• _INSTRUCTIONS FOR THE TASK_
Copy the entries character for character.
═════ DATA RECORDS
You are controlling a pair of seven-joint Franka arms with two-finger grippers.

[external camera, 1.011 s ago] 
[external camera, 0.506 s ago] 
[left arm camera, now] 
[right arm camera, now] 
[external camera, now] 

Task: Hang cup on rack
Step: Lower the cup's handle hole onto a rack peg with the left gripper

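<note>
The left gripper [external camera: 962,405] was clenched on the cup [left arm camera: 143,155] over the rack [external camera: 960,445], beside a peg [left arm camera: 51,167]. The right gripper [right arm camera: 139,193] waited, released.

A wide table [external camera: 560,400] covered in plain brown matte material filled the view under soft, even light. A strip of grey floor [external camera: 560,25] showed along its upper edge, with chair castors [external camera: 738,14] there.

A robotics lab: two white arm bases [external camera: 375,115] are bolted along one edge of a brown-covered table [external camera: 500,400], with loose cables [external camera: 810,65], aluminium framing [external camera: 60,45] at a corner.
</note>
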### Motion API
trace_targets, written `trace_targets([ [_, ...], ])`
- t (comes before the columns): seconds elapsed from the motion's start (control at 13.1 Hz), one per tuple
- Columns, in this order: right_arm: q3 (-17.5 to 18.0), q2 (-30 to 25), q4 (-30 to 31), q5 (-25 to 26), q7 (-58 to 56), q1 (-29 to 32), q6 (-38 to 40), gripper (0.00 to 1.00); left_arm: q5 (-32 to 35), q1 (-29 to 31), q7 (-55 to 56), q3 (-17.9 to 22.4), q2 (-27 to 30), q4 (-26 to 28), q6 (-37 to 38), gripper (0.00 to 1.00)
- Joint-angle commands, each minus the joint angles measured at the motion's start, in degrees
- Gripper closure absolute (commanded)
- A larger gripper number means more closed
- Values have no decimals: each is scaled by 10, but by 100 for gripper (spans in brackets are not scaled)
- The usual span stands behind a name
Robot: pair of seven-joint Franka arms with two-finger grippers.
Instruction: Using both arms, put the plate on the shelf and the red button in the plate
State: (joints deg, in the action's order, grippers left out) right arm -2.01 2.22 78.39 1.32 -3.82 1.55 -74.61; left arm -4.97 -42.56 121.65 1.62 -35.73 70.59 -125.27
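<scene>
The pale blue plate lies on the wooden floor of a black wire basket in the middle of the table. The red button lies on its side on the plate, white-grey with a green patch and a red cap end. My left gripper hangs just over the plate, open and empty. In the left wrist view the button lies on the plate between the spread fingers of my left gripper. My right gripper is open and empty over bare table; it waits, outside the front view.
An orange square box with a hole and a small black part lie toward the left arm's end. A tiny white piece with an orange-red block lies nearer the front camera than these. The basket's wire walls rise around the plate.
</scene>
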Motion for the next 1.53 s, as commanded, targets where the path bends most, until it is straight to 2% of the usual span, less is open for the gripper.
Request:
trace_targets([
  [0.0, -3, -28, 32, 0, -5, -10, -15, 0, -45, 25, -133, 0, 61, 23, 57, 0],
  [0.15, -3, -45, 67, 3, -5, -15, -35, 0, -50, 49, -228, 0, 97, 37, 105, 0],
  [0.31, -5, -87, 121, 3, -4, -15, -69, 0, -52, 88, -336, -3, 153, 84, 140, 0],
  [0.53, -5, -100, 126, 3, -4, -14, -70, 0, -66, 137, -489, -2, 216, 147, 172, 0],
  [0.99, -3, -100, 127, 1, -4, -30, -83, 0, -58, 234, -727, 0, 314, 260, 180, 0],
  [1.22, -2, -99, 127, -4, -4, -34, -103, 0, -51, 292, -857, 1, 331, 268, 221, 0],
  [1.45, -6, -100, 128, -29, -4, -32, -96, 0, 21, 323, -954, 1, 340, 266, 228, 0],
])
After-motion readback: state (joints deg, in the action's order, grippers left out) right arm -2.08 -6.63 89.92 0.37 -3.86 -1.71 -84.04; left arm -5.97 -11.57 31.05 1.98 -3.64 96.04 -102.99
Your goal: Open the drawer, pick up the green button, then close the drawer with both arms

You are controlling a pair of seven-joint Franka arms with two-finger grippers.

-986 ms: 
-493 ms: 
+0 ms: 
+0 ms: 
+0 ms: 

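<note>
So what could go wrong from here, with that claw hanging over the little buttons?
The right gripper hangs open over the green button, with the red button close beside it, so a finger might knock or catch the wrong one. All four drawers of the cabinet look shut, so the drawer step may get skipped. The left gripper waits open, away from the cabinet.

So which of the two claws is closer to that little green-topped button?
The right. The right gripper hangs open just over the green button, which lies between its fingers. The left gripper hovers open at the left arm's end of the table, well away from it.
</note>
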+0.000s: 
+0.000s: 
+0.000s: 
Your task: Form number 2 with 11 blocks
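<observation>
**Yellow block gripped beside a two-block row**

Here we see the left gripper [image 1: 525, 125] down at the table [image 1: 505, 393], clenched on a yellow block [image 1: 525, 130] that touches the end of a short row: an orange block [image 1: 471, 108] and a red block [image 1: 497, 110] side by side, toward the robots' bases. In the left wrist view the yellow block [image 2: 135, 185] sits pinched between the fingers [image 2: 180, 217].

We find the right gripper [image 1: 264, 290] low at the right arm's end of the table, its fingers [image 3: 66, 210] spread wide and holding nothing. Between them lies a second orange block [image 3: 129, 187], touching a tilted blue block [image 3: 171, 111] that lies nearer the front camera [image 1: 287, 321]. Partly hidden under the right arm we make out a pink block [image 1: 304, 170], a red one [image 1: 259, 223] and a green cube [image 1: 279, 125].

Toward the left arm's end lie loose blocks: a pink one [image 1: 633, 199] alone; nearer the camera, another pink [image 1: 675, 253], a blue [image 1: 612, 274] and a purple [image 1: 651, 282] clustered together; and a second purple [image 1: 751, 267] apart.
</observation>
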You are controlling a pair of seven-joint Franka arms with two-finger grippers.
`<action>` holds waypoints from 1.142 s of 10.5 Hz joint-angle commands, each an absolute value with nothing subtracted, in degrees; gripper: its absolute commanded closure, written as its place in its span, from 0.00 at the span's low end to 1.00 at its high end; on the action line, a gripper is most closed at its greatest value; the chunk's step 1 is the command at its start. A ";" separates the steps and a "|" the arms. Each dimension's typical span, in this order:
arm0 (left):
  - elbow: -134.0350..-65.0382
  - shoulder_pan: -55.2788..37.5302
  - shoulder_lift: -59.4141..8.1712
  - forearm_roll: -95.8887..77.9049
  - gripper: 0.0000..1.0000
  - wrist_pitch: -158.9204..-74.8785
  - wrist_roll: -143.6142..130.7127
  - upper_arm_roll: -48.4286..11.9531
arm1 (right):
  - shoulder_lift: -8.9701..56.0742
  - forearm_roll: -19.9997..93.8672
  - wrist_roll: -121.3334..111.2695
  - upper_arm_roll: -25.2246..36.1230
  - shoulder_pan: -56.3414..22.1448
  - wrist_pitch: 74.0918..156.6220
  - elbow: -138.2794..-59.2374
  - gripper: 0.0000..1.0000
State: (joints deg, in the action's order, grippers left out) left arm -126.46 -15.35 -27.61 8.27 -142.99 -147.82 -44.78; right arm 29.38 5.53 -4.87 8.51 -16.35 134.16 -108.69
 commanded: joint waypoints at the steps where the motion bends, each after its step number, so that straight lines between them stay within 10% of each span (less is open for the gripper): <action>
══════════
• _ANSWER SPACE_
You are controlling a pair of seven-joint Franka arms with two-finger grippers.

[external camera, 1.011 s ago] 
[external camera, 0.506 s ago] 
[left arm camera, now] 
[right arm camera, now] 
[external camera, now] 

Task: Hang cup on rack
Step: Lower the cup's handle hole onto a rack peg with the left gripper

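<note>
The left gripper [external camera: 962,405] was clenched on the cup [left arm camera: 143,155] over the rack [external camera: 960,445], beside a peg [left arm camera: 51,167]. The right gripper [right arm camera: 139,193] waited, released.

A wide table [external camera: 560,400] covered in plain brown matte material filled the view under soft, even light. A strip of grey floor [external camera: 560,25] showed along its upper edge, with chair castors [external camera: 738,14] there.

A robotics lab: two white arm bases [external camera: 375,115] are bolted along one edge of a brown-covered table [external camera: 500,400], with loose cables [external camera: 810,65], aluminium framing [external camera: 60,45] at a corner.
</note>
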### Motion API
trace_targets, written `trace_targets([ [_, ...], ])`
- t (comes before the columns): seconds elapsed from the motion's start (control at 13.1 Hz), one per tuple
- Columns, in this order: right_arm: q3 (-17.5 to 18.0), q2 (-30 to 25), q4 (-30 to 31), q5 (-25 to 26), q7 (-58 to 56), q1 (-29 to 32), q6 (-38 to 40), gripper (0.00 to 1.00); left_arm: q5 (-32 to 35), q1 (-29 to 31), q7 (-55 to 56), q3 (-17.9 to 22.4), q2 (-27 to 30), q4 (-26 to 28), q6 (-37 to 38), gripper (0.00 to 1.00)
- Joint-angle commands, each minus the joint angles measured at the motion's start, in degrees
- Gripper closure absolute (commanded)
- A larger gripper number means more closed
- Values have no decimals: each is scaled by 10, but by 100 for gripper (spans in brackets are not scaled)
- The usual span stands behind a name
Robot: pair of seven-joint Franka arms with two-finger grippers.
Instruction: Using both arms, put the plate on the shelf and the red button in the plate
State: (joints deg, in the action's order, grippers left out) right arm -2.01 2.22 78.39 1.32 -3.82 1.55 -74.61; left arm -4.97 -42.56 121.65 1.62 -35.73 70.59 -125.27
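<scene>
The pale blue plate lies on the wooden floor of a black wire basket in the middle of the table. The red button lies on its side on the plate, white-grey with a green patch and a red cap end. My left gripper hangs just over the plate, open and empty. In the left wrist view the button lies on the plate between the spread fingers of my left gripper. My right gripper is open and empty over bare table; it waits, outside the front view.
An orange square box with a hole and a small black part lie toward the left arm's end. A tiny white piece with an orange-red block lies nearer the front camera than these. The basket's wire walls rise around the plate.
</scene>
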Motion for the next 1.53 s, as commanded, targets where the path bends most, until it is straight to 2% of the usual span, less is open for the gripper.
Request:
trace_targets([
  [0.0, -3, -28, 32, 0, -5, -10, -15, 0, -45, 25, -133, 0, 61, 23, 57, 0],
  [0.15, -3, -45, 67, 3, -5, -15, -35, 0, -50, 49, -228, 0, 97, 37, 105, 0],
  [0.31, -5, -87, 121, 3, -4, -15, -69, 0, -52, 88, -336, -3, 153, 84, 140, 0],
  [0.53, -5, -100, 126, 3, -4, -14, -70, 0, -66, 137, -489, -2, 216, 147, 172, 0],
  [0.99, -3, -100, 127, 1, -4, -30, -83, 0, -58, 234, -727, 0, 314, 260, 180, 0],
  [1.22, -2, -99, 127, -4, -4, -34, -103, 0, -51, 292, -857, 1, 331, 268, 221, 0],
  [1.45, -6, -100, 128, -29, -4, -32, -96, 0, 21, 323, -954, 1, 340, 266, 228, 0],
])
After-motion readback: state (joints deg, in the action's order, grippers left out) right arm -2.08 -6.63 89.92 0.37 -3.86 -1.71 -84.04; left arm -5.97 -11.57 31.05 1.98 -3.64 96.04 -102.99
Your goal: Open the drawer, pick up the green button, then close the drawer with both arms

You are controlling a pair of seven-joint Franka arms with two-finger grippers.

-986 ms: 
-493 ms: 
+0 ms: 
+0 ms: 
+0 ms: 

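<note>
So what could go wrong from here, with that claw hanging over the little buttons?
The right gripper hangs open over the green button, with the red button close beside it, so a finger might knock or catch the wrong one. All four drawers of the cabinet look shut, so the drawer step may get skipped. The left gripper waits open, away from the cabinet.

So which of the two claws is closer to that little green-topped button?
The right. The right gripper hangs open just over the green button, which lies between its fingers. The left gripper hovers open at the left arm's end of the table, well away from it.
</note>
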+0.000s: 
+0.000s: 
+0.000s: 
Your task: Form number 2 with 11 blocks
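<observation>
**Yellow block gripped beside a two-block row**

Here we see the left gripper [image 1: 525, 125] down at the table [image 1: 505, 393], clenched on a yellow block [image 1: 525, 130] that touches the end of a short row: an orange block [image 1: 471, 108] and a red block [image 1: 497, 110] side by side, toward the robots' bases. In the left wrist view the yellow block [image 2: 135, 185] sits pinched between the fingers [image 2: 180, 217].

We find the right gripper [image 1: 264, 290] low at the right arm's end of the table, its fingers [image 3: 66, 210] spread wide and holding nothing. Between them lies a second orange block [image 3: 129, 187], touching a tilted blue block [image 3: 171, 111] that lies nearer the front camera [image 1: 287, 321]. Partly hidden under the right arm we make out a pink block [image 1: 304, 170], a red one [image 1: 259, 223] and a green cube [image 1: 279, 125].

Toward the left arm's end lie loose blocks: a pink one [image 1: 633, 199] alone; nearer the camera, another pink [image 1: 675, 253], a blue [image 1: 612, 274] and a purple [image 1: 651, 282] clustered together; and a second purple [image 1: 751, 267] apart.
</observation>
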You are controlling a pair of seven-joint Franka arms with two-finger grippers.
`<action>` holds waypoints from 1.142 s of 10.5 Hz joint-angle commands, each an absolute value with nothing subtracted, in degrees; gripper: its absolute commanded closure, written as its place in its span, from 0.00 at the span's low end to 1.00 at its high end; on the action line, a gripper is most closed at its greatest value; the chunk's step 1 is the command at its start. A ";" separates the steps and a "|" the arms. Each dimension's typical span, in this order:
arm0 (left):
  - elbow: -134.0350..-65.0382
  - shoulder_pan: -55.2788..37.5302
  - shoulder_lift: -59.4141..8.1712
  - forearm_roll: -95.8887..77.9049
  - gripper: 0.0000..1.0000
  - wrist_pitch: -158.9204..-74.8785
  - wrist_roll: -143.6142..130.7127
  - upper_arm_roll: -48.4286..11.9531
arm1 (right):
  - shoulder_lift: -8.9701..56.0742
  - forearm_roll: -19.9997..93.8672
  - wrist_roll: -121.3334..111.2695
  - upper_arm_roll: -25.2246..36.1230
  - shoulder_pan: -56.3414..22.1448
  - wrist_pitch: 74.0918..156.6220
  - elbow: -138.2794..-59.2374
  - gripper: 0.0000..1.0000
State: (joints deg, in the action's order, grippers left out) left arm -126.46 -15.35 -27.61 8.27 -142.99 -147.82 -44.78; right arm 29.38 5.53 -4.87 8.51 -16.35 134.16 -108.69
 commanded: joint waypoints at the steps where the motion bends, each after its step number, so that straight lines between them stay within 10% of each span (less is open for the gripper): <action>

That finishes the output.